START Provided records
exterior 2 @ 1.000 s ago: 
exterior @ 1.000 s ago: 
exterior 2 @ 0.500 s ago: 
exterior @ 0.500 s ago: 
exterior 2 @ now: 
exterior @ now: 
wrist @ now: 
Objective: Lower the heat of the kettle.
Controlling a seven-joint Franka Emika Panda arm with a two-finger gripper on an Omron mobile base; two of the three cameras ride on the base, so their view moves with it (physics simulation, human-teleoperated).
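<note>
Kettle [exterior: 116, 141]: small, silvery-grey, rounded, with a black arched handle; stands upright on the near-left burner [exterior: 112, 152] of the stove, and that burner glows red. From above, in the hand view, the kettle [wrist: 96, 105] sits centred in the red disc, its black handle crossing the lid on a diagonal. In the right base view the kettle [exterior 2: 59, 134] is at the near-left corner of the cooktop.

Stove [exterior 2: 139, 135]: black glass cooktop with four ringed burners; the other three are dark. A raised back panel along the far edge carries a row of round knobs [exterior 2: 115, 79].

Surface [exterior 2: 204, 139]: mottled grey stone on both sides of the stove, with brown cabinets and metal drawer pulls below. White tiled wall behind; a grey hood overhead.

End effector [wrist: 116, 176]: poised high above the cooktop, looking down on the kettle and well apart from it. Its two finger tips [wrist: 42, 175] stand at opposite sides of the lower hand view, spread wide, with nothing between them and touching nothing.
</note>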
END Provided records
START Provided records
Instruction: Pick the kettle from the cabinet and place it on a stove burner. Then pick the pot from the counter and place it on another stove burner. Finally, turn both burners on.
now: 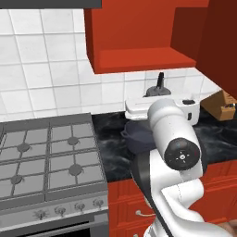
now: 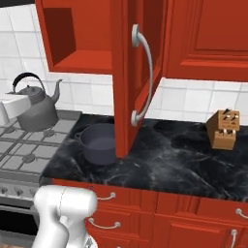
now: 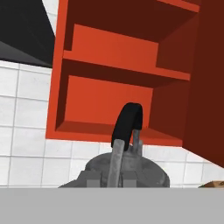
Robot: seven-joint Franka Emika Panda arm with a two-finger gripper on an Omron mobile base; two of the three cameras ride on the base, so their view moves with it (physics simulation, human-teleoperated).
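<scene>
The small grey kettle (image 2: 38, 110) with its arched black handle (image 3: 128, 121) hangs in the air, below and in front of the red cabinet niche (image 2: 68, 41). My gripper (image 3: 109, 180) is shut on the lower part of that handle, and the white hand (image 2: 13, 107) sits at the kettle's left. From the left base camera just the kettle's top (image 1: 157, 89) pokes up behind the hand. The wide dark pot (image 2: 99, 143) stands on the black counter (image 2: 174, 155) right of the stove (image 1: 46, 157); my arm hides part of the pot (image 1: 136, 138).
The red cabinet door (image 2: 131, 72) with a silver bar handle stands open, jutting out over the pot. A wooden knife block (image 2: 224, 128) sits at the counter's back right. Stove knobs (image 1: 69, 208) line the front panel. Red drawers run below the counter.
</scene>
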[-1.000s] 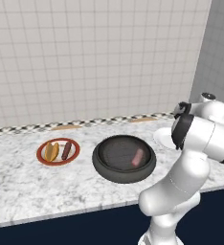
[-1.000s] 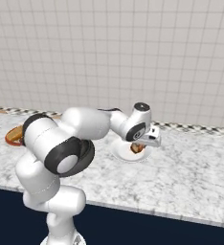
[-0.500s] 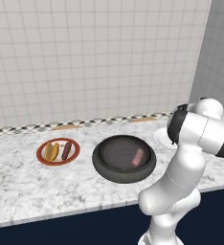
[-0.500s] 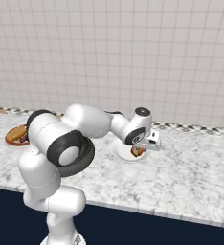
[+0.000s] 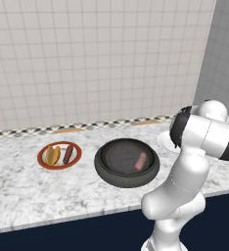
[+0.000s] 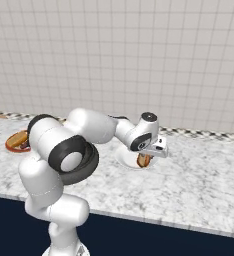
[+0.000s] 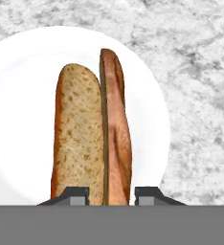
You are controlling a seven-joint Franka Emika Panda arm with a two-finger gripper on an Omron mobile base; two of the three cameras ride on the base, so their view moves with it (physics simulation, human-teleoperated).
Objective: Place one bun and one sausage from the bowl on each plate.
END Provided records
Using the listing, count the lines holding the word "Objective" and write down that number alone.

2